Treasury Secretary Hank Paulson describes the arbitrary rewriting of financial contracts as a win‐win situation for everyone. If that were true, the government would not have to get involved. In a win‐win deal, Sen. Clinton would also not have felt compelled to threaten legislation to prohibit lawsuits from unhappy owners of mortgage‐backed securities. If this “changing of the rules in the middle of the game,” as many have described it, becomes a precedent, future funding will dry up quickly and permanently — particularly for low‐income borrowers. Why buy a bond that can have its terms changed by political whim?
President Bush says he only wants to bail out borrowers, not lenders. Yet the whole point of this scheme is to cajole or bribe more borrowers into making more mortgage payments — to lenders. The plan supposedly excludes speculators, because it applies only to owner‐occupied homes. Yet smart speculators know it is difficult to sell an empty or rented house. Popular books about getting rich by “flipping” homes recommend living in the house while you’re fixing it up for resale. In the interim, temporarily low adjustable rates act like rent subsidies.
Despite loose chatter about rates being reset to levels “as high as” 11% or more, ARMs are typically linked to interest rates that are now unusually low, such as the 4% rate on one‐year Treasuries. Resets rarely exceed three percentage points. Even low‐rate teaser loans (not often granted to subprime borrowers) typically set a 7.5% cap on how much the minimum payment can rise in a year.

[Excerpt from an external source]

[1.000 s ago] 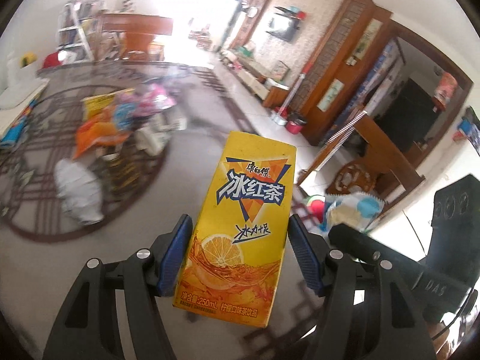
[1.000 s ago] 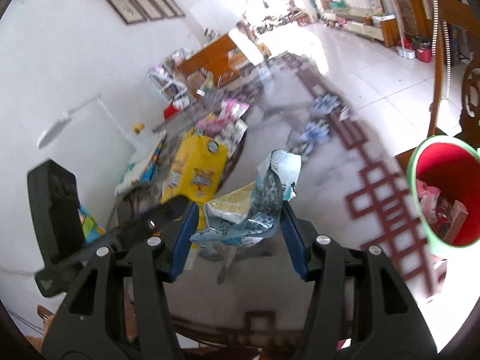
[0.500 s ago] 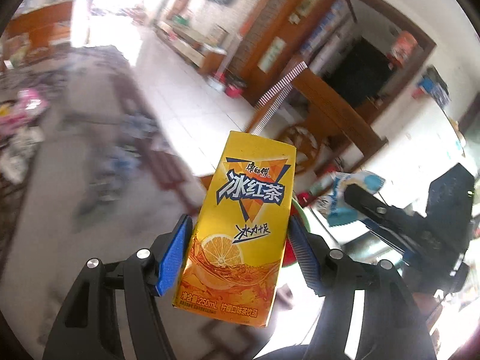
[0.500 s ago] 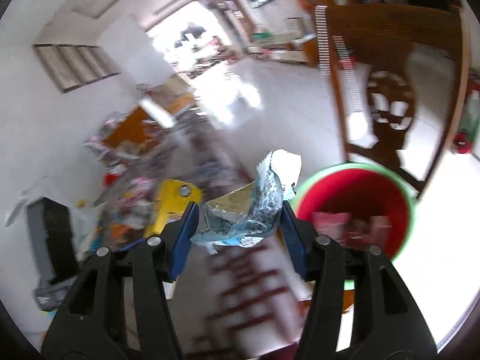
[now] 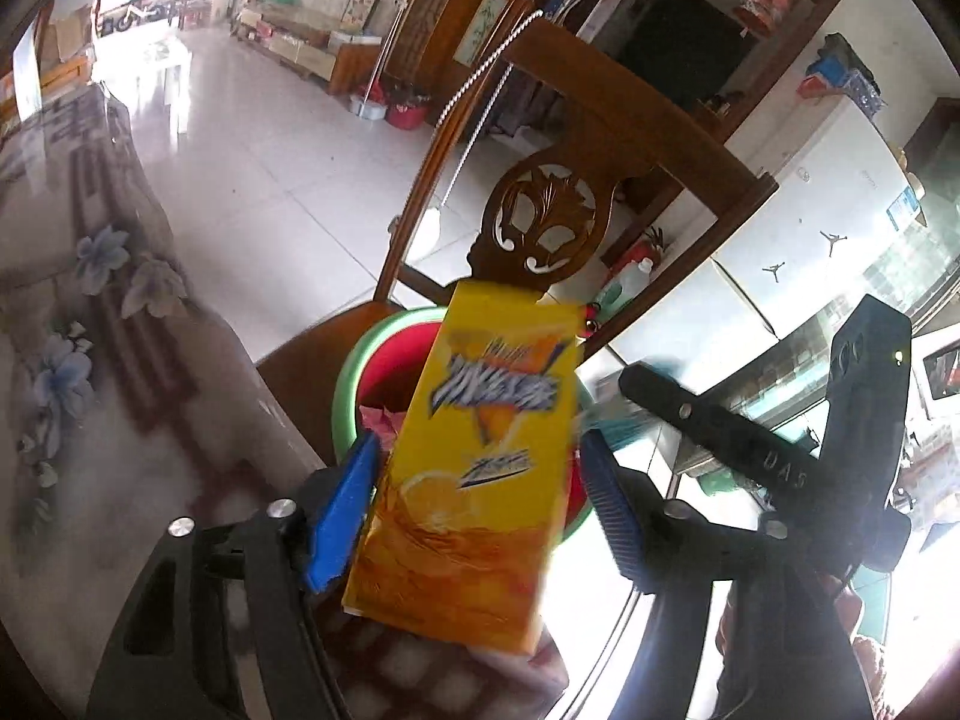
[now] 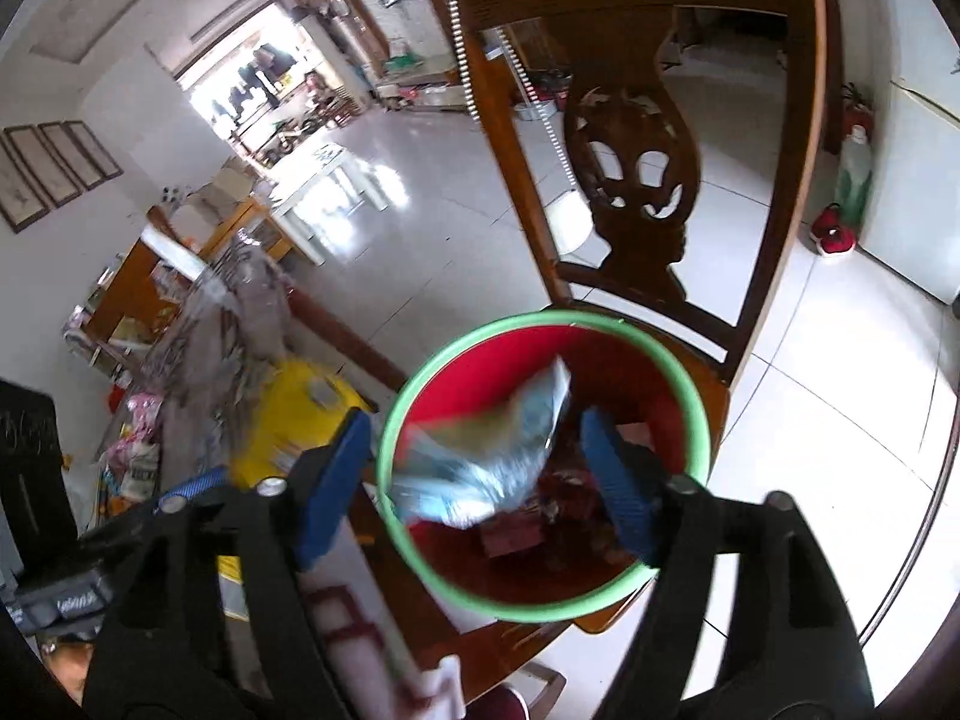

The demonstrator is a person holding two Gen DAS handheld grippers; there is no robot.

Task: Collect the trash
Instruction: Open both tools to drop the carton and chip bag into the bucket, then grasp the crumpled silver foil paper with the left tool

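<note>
A yellow iced-tea carton (image 5: 480, 462), blurred, sits between the blue pads of my left gripper (image 5: 474, 510). The jaws are opening and a small gap shows on each side of the carton. Behind it is a red bin with a green rim (image 5: 360, 354). In the right wrist view my right gripper (image 6: 471, 480) hangs over the same bin (image 6: 540, 319). Its jaws are opening too, and a blurred silvery-blue snack wrapper (image 6: 486, 462) is loose between them, over the bin's mouth. The carton (image 6: 294, 414) shows as a yellow shape to the left.
The bin stands on the seat of a carved wooden chair (image 6: 630, 138), with other trash inside. A patterned table (image 5: 90, 360) lies to the left, with a pile of litter (image 6: 138, 450) farther along it. White tiled floor (image 6: 810, 390) spreads beyond the chair.
Both grippers have swung from the littered table over to the red bin. Their jaws have widened: the carton and the wrapper, gripped before, now sit loose and blurred between the pads.
</note>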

Christopher Cagan of First American Real Estate Solutions, using a huge sample and conservative assumptions, estimates that “the impact of rate sensitivity and subsequent defaults will be … well below one‐half percent of total mortgage debt outstanding,” and spread over several years. “Reset adjustments to subprime loans may not be as serious as one might think,” he finds, because such high‐rate borrowers face proportionately smaller increases in monthly payments and (judging by the equity in their homes) were apparently required to make significant down payments.
The greatest risk of people defaulting because of interest‐rate resets, Mr. Cagan finds, is from those “making artificially low teaser payments” who now find themselves with no equity because local house prices fell. Teaser loans accounted for 18.4% of all active first mortgages originated in 2004 and 2005, according to Mr. Cagan. Although 2005 was too long ago to qualify, the very idea of freezing rates as low as 1% is bizarre.
The political excuse for getting the government involved in helping a few politically‐favored borrowers is based on false assumptions that subprime mortgages were usually used to buy a house, that a huge percentage of subprime loans face foreclosure, and that the main reason for foreclosure is rising interest rates.
All three conventional assumptions were undone by a new study from the Boston Fed. Its research shows that “most subprime loans are refinances of a previous mortgage.” It estimates that “about 18% of people who finance home purchases with subprime mortgages will eventually experience foreclosure” within a 12‐year period.
Most importantly, the Boston Fed economists found that most foreclosures do not result from adjustable rates going up, but from local house prices going down. They “attribute most of the dramatic rise in foreclosures in 2006 and 2007 in Massachusetts to the decline in house prices that began in the summer of 2005. Subprime lending played a role but that role was in creating a class of homeowners who were particularly sensitive to declining house price appreciation, rather than, as is commonly believed, by placing people in inherently problematic mortgages.”
If you owe more money on a house than the house is worth, foreclosure can be a perfectly rational choice. Suppose Mr. Smith bought a house for $300,000 with no money down, but the value of that house has now fallen to $270,000. If he refinances or sells the house, he would still owe the mortgage servicer an extra $30,000. Falling home prices in many areas provide a powerful incentive to default on the loan, live rent‐free for many months, and then hand the keys to the bank.
Those who bought homes with no money down have nothing to lose by walking away if they can’t resell their homes at a profit. Perhaps that explains why only those with substandard credit ratings are singled out for special treatment under the Bush administration’s plan. The “hope now” behind this plan is that people who have good reasons to default will keep paying anyway, even if the value of their houses keeps falling.
Some in the news industry have described all this heavy‐handed political intervention as the Bush administration’s “free‐market approach” to the threat of nonperforming mortgages. On the contrary, honoring contracts and property rights is absolutely essential to the proper functioning of a free society and free economy. A mortgage is a binding contract between consenting adults. A mortgage‐backed security is private property. It is the antithesis of a free market for the government to fix prices, pressure mortgage service companies into renegotiating contracts, and thereby expropriate property rights of those stuck holding mortgage‐backed securities.
Another president, Richard Nixon, gained ephemeral popularity by freezing wages and prices on Aug. 15, 1971, but the end result was disastrous for the economy. The Bush administration may hope now for some political benefit from freezing interest rates for a select subgroup of high‐risk borrowers. But whenever politicians attempt to protect borrowers and lenders from their folly, they just encourage more folly.